**Task description**
Take the data below and copy exactly the lines starting at the one with "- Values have" and finishing at the one with "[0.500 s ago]", both included.

**Material provided**
* * *

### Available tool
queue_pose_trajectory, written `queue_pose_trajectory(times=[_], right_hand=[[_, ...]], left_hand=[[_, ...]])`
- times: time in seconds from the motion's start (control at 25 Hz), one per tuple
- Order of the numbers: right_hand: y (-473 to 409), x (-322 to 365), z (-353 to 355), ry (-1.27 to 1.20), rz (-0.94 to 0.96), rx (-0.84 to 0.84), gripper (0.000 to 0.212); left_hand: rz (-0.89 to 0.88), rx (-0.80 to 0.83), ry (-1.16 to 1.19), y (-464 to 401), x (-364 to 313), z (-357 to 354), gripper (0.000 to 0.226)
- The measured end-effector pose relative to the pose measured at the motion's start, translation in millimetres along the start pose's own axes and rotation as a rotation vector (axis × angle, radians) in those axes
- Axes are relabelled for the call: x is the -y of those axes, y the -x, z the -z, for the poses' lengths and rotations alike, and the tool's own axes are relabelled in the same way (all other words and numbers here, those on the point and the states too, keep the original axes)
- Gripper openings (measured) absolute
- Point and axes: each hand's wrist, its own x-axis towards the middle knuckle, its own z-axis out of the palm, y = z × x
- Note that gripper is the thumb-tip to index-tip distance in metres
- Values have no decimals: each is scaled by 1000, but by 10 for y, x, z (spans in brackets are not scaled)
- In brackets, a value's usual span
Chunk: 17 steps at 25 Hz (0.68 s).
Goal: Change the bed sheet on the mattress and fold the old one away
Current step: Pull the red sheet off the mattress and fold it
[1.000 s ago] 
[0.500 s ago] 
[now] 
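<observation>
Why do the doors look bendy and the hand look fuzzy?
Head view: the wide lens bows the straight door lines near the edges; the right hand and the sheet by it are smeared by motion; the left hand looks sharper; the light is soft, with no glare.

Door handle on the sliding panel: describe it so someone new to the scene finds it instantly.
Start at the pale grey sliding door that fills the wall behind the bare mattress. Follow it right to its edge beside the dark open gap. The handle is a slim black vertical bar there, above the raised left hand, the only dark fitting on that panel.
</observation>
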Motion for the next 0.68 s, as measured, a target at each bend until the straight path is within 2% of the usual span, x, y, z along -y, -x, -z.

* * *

**Result for this exercise**
- Values have no decimals: each is scaled by 1000, but by 10 for y, x, z (spans in brackets are not scaled)
- In brackets, a value's usual span
Chunk: 17 steps at 25 Hz (0.68 s).
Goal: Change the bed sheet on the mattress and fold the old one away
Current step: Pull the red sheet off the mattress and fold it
[1.000 s ago] 
[0.500 s ago] 

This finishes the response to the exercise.